Quelle est donc cette musique étrange dont j’ai traqué, souvent en vain, d’autres exemples aussi parlants ? Eh bien, il s’agirait du style Saluang Dangdut (Dangdut semblant être le terme générique pour la musique populaire indonésienne), lié à un endroit précis de Sumatra (l’autre île à côté de Java). Ce style a évolué depuis les années 1960 en fonction de la technique des instruments et des techniques d’enregistrement. Il ne s’agit pas d’un folklore figé, mais bien d’une musique pop qui maintenant se joue avec synthés et boîtes à rythmes. C’est ce que m’a expliqué un Néerlandais sympa, Henk Den Toom Jr., installé à Bandung et qui édite un blog dans lequel il numérise toutes les cassettes qu’il a accumulées dans son pays d’accueil. Je l’ai saoulé via Messenger pour qu’il m’aiguille vers d’autres chansons de Samsimar et Mukhsin. Peine plus ou moins perdue, même si sur son blog on y trouve la chanteuse Samsimar, mais en duo avec un flûtiste qui a pas l’air de rigoler, et c’est sans fioriture (voix et flûte). Bref, rien d’aussi relax que les trois perles trouvées dans les filets du label de Seattle. Même en me cassant les dents sur les nombreuses occurrences des moteurs de recherche, je continue à chercher l’époque exacte, sans doute cette hybridation d’un genre avec un autre qui donne cette aura à ces trois chansons. Finalement, ça n’est pas si mal de se sentir largué autant face à une musique, ça attise le désir, même si je pourrais facilement me contenter de trois chansons.
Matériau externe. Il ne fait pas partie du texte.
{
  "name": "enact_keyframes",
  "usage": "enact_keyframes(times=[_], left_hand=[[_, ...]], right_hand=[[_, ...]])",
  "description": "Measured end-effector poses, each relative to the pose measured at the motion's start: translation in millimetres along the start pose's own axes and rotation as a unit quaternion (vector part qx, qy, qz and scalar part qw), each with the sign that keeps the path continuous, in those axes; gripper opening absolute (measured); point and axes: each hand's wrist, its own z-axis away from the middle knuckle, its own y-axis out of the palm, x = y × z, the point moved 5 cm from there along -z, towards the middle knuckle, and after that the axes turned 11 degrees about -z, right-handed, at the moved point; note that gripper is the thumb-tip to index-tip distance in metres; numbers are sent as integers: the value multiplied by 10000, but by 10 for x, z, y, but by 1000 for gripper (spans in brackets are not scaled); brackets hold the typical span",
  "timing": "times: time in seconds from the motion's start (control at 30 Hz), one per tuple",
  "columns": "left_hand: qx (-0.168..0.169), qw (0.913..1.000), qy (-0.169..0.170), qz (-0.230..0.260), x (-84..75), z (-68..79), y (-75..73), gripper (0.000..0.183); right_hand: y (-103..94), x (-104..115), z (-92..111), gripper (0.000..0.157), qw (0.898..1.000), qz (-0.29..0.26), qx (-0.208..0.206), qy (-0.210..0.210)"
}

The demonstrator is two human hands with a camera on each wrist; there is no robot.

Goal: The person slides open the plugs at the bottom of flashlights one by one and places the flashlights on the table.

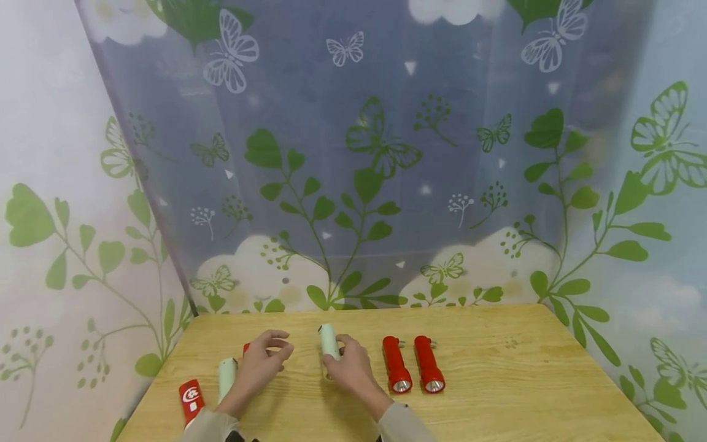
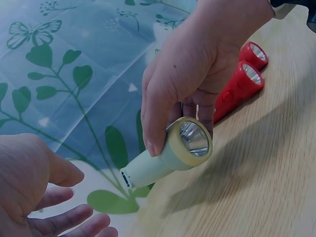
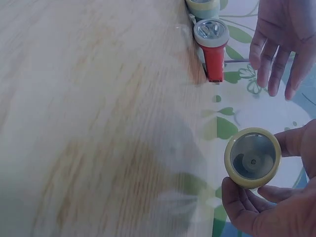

Pourquoi en vouloir toujours plus finalement ? Parce qu’entre autre, ça permet de tomber sur ces vidéos, les plus cool et les plus punk du moment : un crew de dames ultra déter qui se passent le mic, quelque part sur un marché de Sumatra, sur notre petite planète. Ou cette conduite virtuelle de je ne sais où, au son de cette pop invincible. Ou cette compilation posée sur Amazon à la pochette qui ne paie pas de mine.
Si lointaines, si proches de mes 17 ans.